Start of Dataset content

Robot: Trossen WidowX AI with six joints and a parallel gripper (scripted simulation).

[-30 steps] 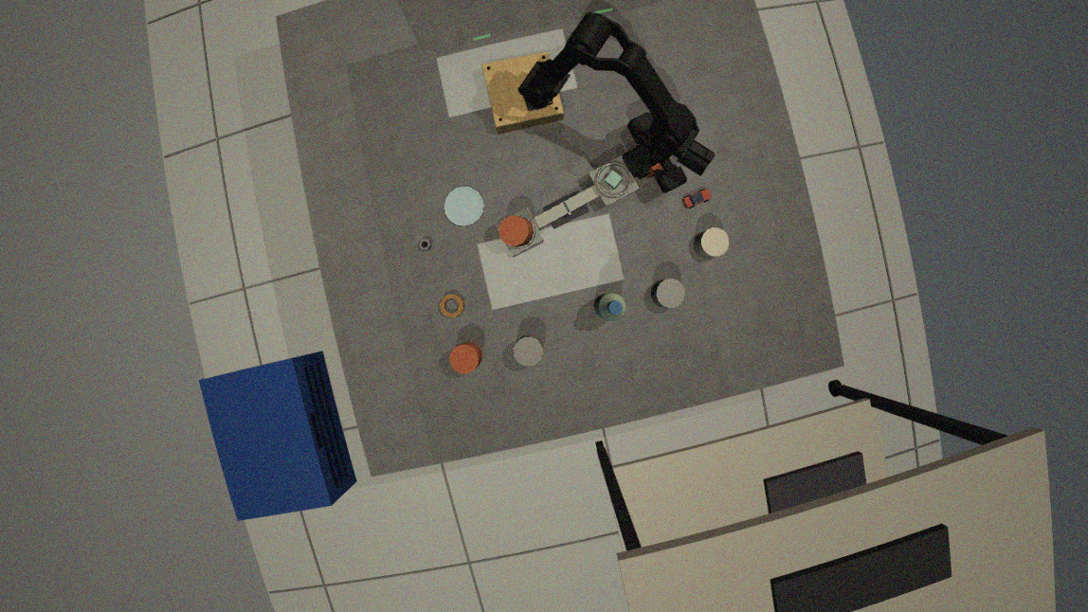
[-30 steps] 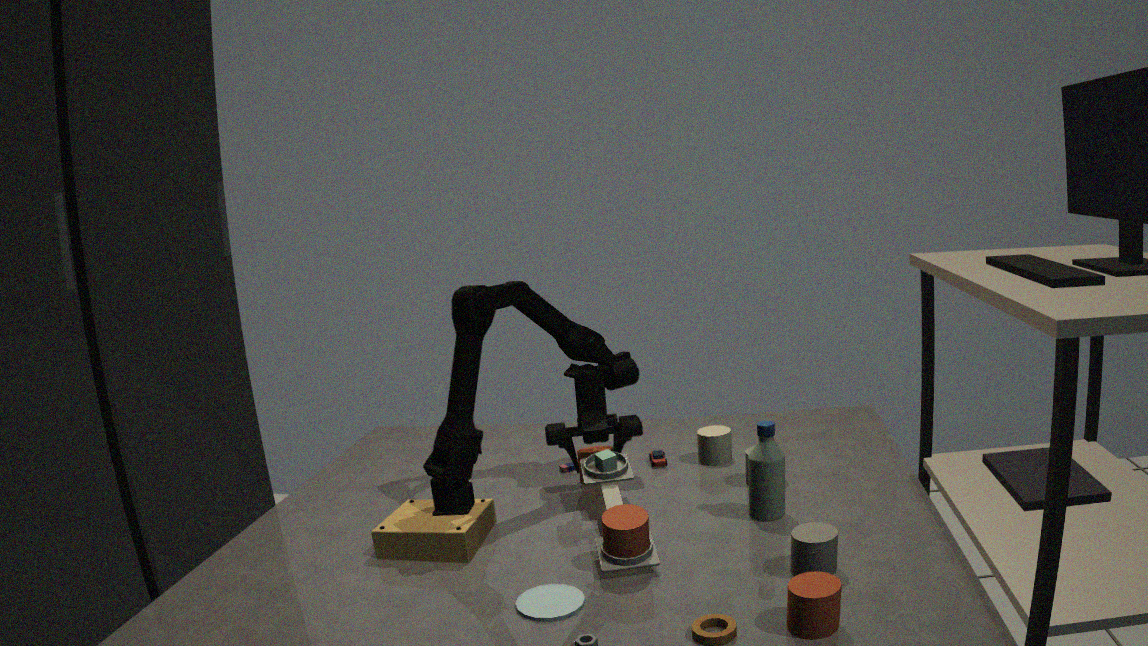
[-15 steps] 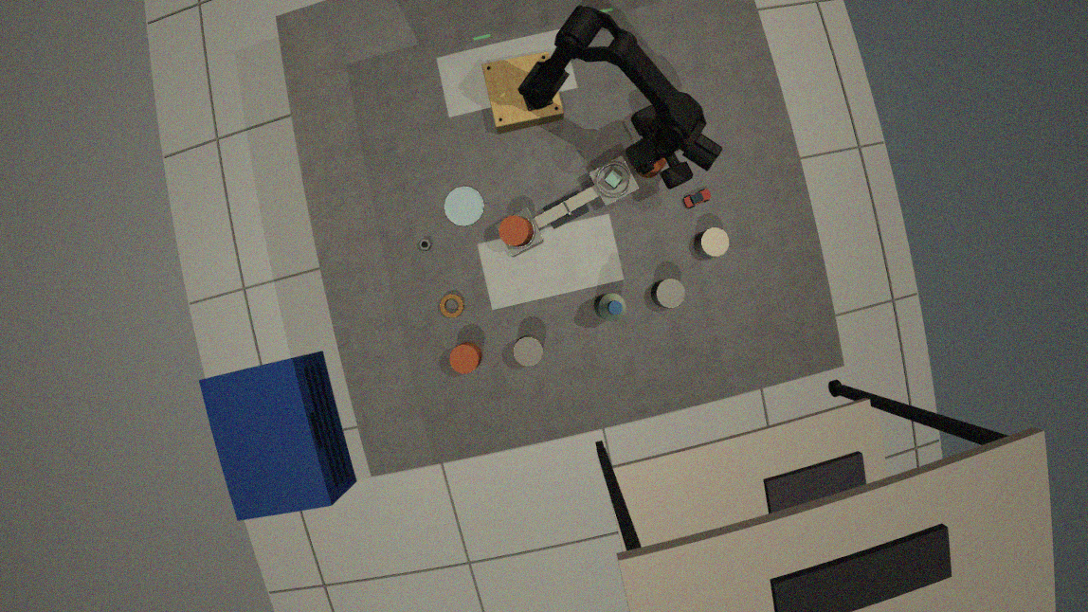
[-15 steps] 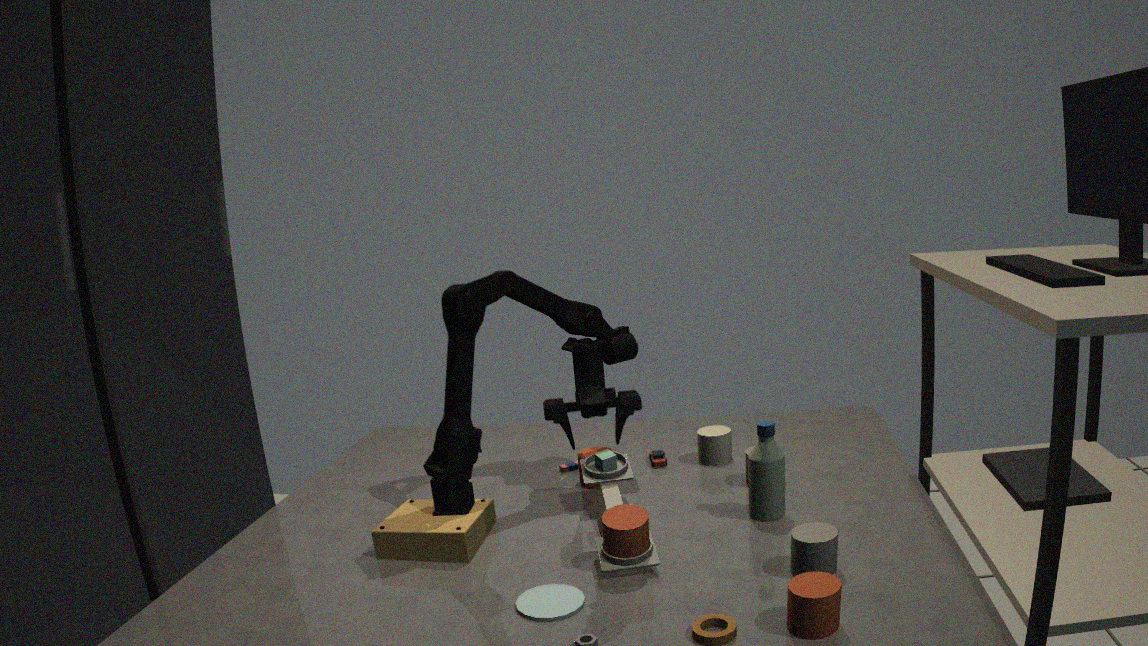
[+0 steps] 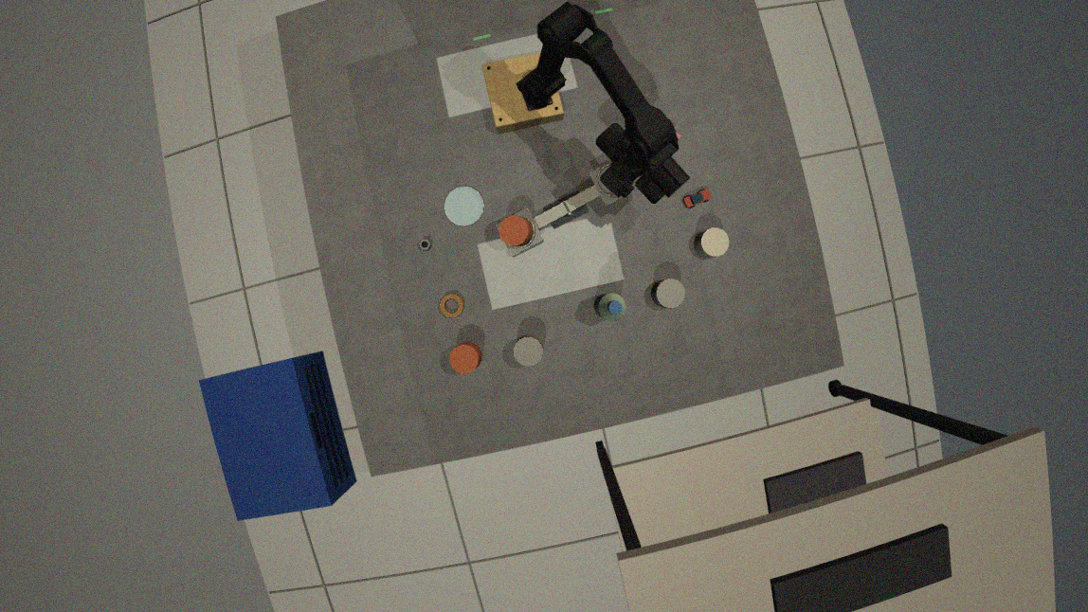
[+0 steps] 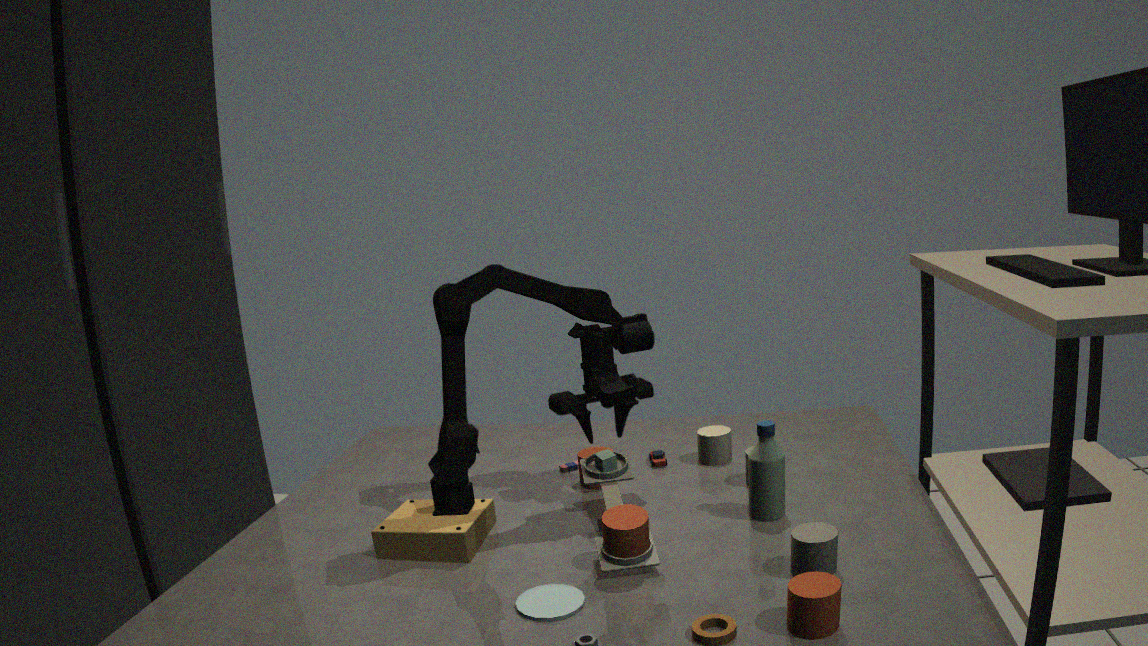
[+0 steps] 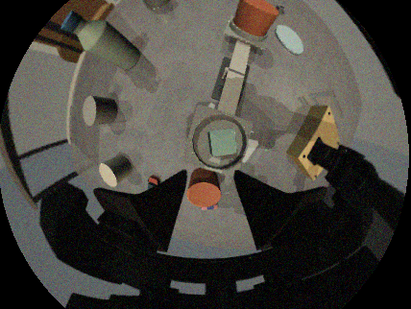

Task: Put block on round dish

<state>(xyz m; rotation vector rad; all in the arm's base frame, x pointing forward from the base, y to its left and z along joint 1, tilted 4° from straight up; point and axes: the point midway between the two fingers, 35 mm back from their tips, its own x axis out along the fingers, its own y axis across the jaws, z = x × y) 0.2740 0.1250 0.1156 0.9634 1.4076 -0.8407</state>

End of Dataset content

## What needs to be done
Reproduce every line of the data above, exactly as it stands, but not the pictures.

## Exercise result
Robot: Trossen WidowX AI with six joints and a parallel gripper (scripted simulation).

[-30 steps] 
[-30 steps] 
[-15 steps] 
[-15 steps] 
[+0 steps] 
[+0 steps] 
[+0 steps] 

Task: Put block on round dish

<state>(xyz m; rotation vector rad; all in the arm's base frame, x pointing forward from the base, y to its left and z along joint 1, tilted 4° from straight up; point and axes: the point midway between the two fingers, 35 mm back from their tips, its own x axis out along the fingers, its own y axis across the jaws, z = x × y) 0.2740 0.1250 0.1156 0.9634 1.4076 -0.8407</state>

The answer is now complete.